A friend recently responded to my "greeting cards for the dead" satire by telling me this story:

"When my mother was on her deathbed somebody gave her a get-well 'card' that blew up -- a rubber balloon with a spout that closed. Mother blew up the balloon, and it was still in her hospital room when she passed away. That was 1970, and today, exactly forty years later, the balloon is still inflated!

"It's in my sister's attic. She wants to get rid of it, but she doesn't want to lose Mother's air. There really used to be workmanship, back in the old days. Mylar just doesn't stand the test of time."

It may seem almost insane to cling to the balloon because the air inside it was once inside the lungs of a lost loved one -- you can't see it or smell it, and the moment you try to examine it, it's gone. But I understand completely.

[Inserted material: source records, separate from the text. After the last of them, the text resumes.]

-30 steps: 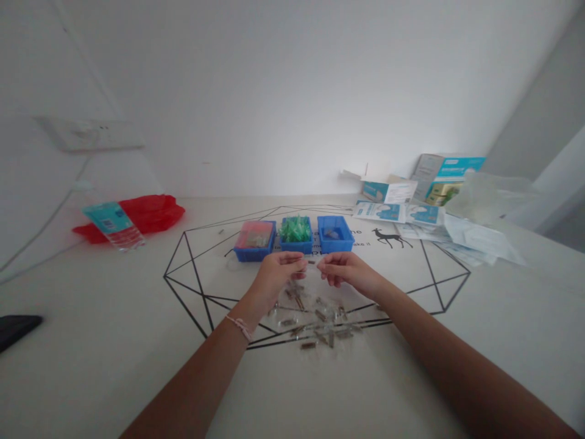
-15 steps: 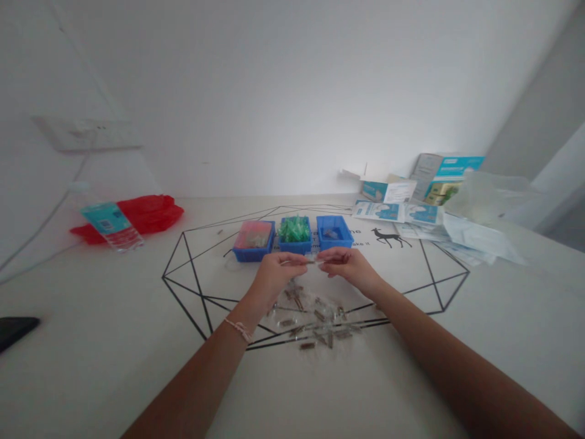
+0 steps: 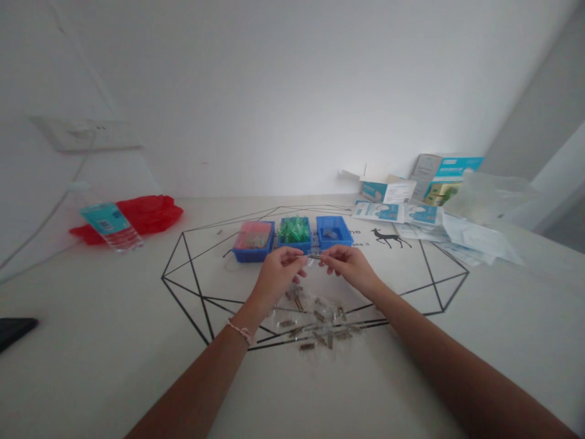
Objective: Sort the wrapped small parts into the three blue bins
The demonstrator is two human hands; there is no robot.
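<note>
Between my two hands is a small clear packet (image 3: 313, 256) with a thin metal-coloured piece in it. My left hand (image 3: 284, 268) pinches its left end, and my right hand (image 3: 343, 264) pinches the right end. Several similar packets (image 3: 320, 316) lie scattered on the table below my hands. Just beyond my hands stand three blue bins: the left bin (image 3: 254, 254) holds pinkish and pale items, the middle one (image 3: 295, 246) holds green pieces, and the right one (image 3: 335, 242) has a few small items at its bottom.
A water bottle (image 3: 112, 227) leans on a red plastic bag (image 3: 150, 213) at the left. A dark flat object (image 3: 16, 331) sits at the left edge. Back right are boxes (image 3: 448, 174), flat blue-and-white packets (image 3: 379, 211) and a clear plastic bag (image 3: 491, 196).
Both hands still hold the small packet, which has risen slightly. The fingers of my left hand have shifted, with the lower ones now showing more beneath the thumb.
</note>
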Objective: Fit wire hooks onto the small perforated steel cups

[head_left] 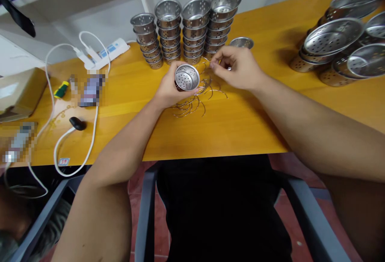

We really can't send greeting cards to the dead, but we can hold on to relics. I have my share of them. Memories are precious and nothing compares to them; but it's also comforting to have something in the physical world that you can see and touch.

My sixteen-year-old daughter is very much alive -- but I have a Hallmark "talking" ornament on which my wife recorded our daughter's infant laughter. Sixteen years later, it still plays that infectious, delightful sound, bringing back the baby who is now gone -- replaced by the delightful young woman she grew into.

But we miss that baby, and with that never-ending ornament we can hold on to the sound of her, just as my friend and her family still know that inside that deathless balloon, their mother's breath is still there.